From this time last year, enrollment in Medicare Advantage rose 10 percent and premiums have fallen 7 percent, the Department of Health and Human Services announced today:
Enrollment has risen to 12.8 million in 2012, while average premiums have fallen 7.2% to $31.54, confirming loose projections from September that enrollment in Medicare Advantage plans would continue to rise and average premiums would keep falling.
Medicare beneficiaries are given the option to receive their Medicare benefits through private health insurance plans. Insurers have been focused on increasing their businesses for Medicare-based plans to tap the aging pool of baby boomers, and as high unemployment levels make expanding the mature market for employer-based insurance a tougher prospect.
In general, the Medicare Advantage program, which allows seniors to choose coverage from among private health care plans, proves that private insurance providers are able to do what the government is not — maintain patient satisfaction, lower costs and improve quality of care. According to recent research, Medicare Advantage Health Maintenance Organization plans vastly outperform traditional Medicare fee-for-service plans. Compared with traditional Medicare FFS, MA HMOs show a 20 percent reduction in hospital days, an 11 percent reduction in admissions, a 24 percent reduction in emergency room visits, a 39 percent reduction in readmissions and a 10 percent decrease in potentially avoidable admissions. Heritage Foundation health policy analyst Kate Nix summarizes:
- MA also performed better than FFS when assessed using discharge data on hospital utilization.

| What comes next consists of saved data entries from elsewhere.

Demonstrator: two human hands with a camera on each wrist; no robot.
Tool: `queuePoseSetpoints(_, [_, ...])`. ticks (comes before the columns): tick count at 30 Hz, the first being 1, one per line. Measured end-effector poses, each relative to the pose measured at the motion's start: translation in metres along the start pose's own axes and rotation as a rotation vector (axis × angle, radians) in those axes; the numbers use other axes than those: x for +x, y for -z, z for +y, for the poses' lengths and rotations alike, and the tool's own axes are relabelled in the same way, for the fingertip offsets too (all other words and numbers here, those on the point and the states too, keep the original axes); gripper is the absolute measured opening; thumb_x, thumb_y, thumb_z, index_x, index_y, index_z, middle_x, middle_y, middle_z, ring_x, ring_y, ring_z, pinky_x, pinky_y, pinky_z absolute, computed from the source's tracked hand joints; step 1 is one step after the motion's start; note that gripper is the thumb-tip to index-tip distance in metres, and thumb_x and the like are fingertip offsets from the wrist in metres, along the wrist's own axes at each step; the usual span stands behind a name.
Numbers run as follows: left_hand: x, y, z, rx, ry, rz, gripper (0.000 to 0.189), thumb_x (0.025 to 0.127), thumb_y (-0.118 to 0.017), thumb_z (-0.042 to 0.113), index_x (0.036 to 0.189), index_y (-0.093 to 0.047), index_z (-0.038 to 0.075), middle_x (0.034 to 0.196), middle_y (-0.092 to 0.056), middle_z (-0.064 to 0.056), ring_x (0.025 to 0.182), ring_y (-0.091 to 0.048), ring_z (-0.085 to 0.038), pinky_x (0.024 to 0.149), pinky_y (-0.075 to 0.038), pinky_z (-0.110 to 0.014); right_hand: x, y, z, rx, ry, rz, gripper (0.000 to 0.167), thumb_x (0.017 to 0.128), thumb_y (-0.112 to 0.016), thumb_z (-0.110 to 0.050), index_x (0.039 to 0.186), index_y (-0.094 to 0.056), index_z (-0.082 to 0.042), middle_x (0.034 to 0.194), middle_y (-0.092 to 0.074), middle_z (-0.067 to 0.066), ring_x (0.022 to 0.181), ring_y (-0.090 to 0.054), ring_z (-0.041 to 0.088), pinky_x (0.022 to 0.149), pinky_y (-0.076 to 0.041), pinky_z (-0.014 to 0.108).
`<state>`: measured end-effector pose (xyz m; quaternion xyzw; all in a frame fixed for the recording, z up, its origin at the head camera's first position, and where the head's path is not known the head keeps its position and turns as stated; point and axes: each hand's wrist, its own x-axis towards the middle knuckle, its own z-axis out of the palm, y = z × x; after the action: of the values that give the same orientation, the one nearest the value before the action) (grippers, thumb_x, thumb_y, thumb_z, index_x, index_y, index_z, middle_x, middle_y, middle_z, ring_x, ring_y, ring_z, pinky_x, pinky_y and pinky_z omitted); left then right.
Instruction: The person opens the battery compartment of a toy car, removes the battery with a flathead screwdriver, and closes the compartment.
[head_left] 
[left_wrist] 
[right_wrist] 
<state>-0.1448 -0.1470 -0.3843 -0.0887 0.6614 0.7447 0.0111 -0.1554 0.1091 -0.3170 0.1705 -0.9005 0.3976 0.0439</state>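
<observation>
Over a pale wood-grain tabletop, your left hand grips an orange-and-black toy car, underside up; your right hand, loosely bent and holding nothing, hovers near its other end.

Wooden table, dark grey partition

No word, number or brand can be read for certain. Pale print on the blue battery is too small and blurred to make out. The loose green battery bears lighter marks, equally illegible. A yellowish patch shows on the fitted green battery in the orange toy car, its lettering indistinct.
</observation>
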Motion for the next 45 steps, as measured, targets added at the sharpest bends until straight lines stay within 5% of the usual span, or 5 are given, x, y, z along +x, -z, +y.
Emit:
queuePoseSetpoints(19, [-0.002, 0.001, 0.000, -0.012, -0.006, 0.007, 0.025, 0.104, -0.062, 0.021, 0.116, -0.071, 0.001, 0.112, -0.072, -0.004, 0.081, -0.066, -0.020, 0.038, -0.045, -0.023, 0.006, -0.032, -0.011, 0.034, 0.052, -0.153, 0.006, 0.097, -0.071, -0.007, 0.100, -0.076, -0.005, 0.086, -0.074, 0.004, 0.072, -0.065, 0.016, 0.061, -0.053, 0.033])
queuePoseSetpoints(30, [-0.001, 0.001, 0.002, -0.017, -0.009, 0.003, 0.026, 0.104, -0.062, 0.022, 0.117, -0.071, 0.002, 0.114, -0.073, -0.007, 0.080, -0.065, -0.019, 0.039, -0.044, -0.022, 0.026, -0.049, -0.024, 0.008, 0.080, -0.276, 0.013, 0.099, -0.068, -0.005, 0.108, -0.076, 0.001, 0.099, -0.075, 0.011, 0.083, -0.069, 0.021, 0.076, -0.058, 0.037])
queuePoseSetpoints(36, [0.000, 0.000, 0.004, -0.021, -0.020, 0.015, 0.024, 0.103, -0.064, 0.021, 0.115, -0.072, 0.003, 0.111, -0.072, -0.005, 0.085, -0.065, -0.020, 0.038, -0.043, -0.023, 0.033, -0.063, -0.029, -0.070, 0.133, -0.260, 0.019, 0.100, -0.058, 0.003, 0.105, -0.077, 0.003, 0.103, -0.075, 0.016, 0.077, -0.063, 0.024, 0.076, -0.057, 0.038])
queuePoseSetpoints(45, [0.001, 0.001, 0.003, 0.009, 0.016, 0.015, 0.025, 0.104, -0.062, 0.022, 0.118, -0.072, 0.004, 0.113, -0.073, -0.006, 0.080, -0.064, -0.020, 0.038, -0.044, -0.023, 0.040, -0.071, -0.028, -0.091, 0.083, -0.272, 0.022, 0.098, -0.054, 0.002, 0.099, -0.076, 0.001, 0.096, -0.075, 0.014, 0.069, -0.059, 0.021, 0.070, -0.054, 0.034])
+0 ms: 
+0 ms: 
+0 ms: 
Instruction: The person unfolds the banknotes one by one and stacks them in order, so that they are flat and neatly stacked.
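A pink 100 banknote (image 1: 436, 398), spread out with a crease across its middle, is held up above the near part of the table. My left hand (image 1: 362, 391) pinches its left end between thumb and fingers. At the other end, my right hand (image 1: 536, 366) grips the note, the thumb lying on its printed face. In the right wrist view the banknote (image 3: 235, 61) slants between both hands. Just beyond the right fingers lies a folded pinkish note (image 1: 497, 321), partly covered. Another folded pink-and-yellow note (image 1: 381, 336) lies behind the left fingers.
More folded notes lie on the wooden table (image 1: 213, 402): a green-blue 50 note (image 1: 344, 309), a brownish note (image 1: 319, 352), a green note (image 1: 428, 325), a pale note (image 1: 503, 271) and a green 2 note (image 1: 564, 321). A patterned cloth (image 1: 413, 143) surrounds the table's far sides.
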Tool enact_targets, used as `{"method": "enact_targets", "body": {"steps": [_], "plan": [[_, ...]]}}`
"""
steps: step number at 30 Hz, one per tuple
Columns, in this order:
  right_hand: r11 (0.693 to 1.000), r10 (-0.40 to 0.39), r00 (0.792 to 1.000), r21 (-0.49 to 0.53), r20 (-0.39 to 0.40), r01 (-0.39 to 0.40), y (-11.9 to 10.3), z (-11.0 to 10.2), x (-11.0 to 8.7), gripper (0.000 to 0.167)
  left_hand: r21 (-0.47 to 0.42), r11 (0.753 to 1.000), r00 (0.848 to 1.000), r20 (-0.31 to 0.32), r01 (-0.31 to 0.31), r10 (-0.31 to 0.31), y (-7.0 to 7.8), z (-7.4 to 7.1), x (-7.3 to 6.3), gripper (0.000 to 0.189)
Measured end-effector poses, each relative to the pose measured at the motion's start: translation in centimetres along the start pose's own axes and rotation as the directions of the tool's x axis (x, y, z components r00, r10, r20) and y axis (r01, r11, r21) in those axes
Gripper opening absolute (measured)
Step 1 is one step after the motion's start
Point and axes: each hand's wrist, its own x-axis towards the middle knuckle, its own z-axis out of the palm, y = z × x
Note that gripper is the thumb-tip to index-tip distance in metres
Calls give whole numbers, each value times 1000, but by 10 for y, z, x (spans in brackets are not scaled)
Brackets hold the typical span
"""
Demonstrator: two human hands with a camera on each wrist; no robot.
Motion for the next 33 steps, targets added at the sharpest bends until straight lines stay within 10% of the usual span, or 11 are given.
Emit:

- MA plans may be doing a better job of preventing unnecessary inpatient care by increasing use of outpatient services and office visits.
- MA plans may be avoiding unnecessary readmissions through superior discharge planning and coordination of care following an inpatient episode of care.
The moral of the story? No wonder enrollment in Medicare Advantage continues to go up. Unfortunately, Obamacare makes deep cuts to Medicare Advantage — and, thanks to those cuts, Medicare’s Chief Actuary estimates that MA enrollment will be at just 7.4 million in 2017 — whereas enrollment would have reached 14.8 million under prior law. In other words, PPACA’s MA cuts will cause a reduction of 50 percent in MA enrollment. The cuts to MA are just one more piece of evidence in the case against Obamacare.
Plus, let’s not forget that Medicare is the most costly and least efficient federal entitlement program and vastly in need of reform. In my ideal world, such a federal program wouldn’t exist at all, but, as it does and as it’s highly unlikely to be abolished, we need to at least look at our reform options. Rep. Paul Ryan has a plan on the table and other politicians and organizations have proposed solutions, too. Entitlement reform needs to be treated as an immediate and urgent priority — as, indeed, entitlements are the main driver of our national debt and the root of an important political problem, too. As lawmakers take up the topic of how best to reform Medicare, they’d do well to remember the lesson Medicare Advantage has to teach: Private competition drives down costs.